In 2013, Makonnen directed the award-winning documentary In Search of the Black Knight. The film takes a comedic and thought-provoking look at the current state of African-American relationships. In Search of the Black Knight screened at multiple film festivals across the country and won several "Best Documentary" awards.

Makonnen has also directed several popular digital series including: The New Shade of Black, starring Travina Springer and The Unwritten Rules, starring Aasha Davis. The Unwritten Rules is based on creator Kim Williams' book 40 Hours and an Unwritten Rule: The Diary of an African-American Woman.

In 2022, Makonnen directed the short film "The Scars You Feed". Inspired by true events, the film centers around a man who learns his cancer has returned.
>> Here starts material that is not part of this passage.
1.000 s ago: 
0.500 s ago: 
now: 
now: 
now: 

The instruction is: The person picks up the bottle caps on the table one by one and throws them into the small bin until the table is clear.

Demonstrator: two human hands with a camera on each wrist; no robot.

While fighting the disease, he's faced with other aspects of his life that are falling apart.

Various entertainment outlets have covered Makonnen's work including MTV, BET, IndieWire and Billboard.

Makonnen is of African-American and Ethiopian descent. His great-grandfather Makonnen Endelkachew and great-uncle Endelkachew Makonnen both served as Ethiopia's Prime Minister under Emperor Haile Selassie.

Makonnen resides in Los Angeles, California.